Yeutter's speech was however less strident than some of his preconference statements and declarations threatening to walk out of here if the U.S. did not have its way on its various demands.

Meanwhile, a Brazilian spokesman told newsmen that there had been no change in the Brazilian stand of opposition to any negotiations in GATT on the new themes, but that Brazil could agree to such discussions outside of GATT through an Inter-governmental Ministerial Meeting, which would be parallel to the new round trade negotiations in goods in GATT.

The Brazilian spokesman confirmed that the issue of services and new themes had been raised in Washington D.C. last week, during the visit there of the Brazilian President, Jose Sarney, and his talks with President Reagan, as also at an breakfast meeting he had with Vice-President bush, Secretary of State George Shultz, and the U.S. Trade Representative Yeutter, and Treasury Secretary Baker. The U.S. participants had explained why it was necessary to launch the new round at Punta del Este and include new themes in int, if the congressional protectionist moves were to be resisted. The Brazilian President restated frankly the Brazilian stand on these issues, the spokesman said.

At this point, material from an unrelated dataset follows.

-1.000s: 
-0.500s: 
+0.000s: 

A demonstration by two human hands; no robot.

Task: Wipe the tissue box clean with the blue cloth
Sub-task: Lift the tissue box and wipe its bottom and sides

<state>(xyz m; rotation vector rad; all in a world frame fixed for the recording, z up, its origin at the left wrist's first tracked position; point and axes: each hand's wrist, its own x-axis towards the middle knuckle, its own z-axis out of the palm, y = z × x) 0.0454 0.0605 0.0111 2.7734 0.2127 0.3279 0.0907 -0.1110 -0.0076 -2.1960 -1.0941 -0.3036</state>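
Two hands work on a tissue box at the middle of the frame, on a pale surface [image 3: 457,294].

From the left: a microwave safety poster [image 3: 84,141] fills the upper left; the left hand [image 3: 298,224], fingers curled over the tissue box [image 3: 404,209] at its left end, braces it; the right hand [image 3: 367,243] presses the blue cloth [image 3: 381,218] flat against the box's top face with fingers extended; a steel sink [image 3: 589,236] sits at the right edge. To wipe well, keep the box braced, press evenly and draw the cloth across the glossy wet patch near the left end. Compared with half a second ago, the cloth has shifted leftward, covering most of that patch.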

The spokesman said at Punta del Este there had been continuing contacts between Brazil, India an others opposed to any GATT consideration of the new issues, and the EEC which was trying to find compromises.

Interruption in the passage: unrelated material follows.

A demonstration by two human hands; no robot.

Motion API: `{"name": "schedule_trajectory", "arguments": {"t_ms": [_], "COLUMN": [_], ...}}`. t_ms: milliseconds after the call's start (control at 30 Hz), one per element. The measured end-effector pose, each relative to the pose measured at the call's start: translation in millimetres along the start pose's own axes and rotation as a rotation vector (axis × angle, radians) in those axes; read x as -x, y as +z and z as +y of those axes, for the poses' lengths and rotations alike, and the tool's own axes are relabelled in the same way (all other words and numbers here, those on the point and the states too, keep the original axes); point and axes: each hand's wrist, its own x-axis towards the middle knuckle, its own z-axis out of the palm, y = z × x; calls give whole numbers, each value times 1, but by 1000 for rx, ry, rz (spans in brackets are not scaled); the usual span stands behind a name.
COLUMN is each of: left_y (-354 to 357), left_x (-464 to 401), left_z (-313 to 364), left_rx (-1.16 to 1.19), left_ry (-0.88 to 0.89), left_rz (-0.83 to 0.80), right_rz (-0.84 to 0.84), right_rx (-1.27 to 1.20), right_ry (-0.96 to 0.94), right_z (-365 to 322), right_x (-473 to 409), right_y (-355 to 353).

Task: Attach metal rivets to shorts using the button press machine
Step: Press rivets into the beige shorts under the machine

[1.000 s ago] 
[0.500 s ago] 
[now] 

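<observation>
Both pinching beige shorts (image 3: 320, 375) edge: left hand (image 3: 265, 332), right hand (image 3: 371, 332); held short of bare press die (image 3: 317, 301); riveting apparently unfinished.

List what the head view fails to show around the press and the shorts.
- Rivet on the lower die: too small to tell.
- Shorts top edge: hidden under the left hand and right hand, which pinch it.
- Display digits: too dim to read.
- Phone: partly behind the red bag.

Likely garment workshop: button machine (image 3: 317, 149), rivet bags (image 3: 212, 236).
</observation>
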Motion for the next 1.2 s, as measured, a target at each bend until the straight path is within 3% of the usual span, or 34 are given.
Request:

In others speeches in the Plenary, Argentina's Minister for Foreign Affairs, Dante Caputo, charged the powerful industrial countries with trying to bring in new issues into GATT, while at the same time exhibiting an extreme reluctance tackle long pending problems in the area of trade in goods.

He criticised very strongly in this connection the policies of industrial countries, and specially of the U.S. and EEC, that adopted strong protectionist action to protect their domestic agricultures, and engaged in subsidised exports to the detriment of countries like Argentina. Caputo also stressed the injustice involved in asking countries like Argentina to service their debts while their capacity to earn money through exports were being thwarted.

"There are pressures to bring into our consideration in this round of negotiations new international trade situations, at the same time that we verify once and again the reluctance to consider other questions. The agricultural question, the restrictive consideration of the most favoured nation clause in safeguard measures, the rules on status quo and dismantling, the effective application of measures incompatible with GATT, the inclusion of codes of conduct as an integral part of GATT, etc.".

The Argentine Foreign Minister underscored the need for decisions here by consensus, which were freely arrived at and for the rules derived from that consensus to be respected.

While everyone had a responsibility, the main responsibility for saving the trading system lay with the major trading partners, the Argentine Minister added.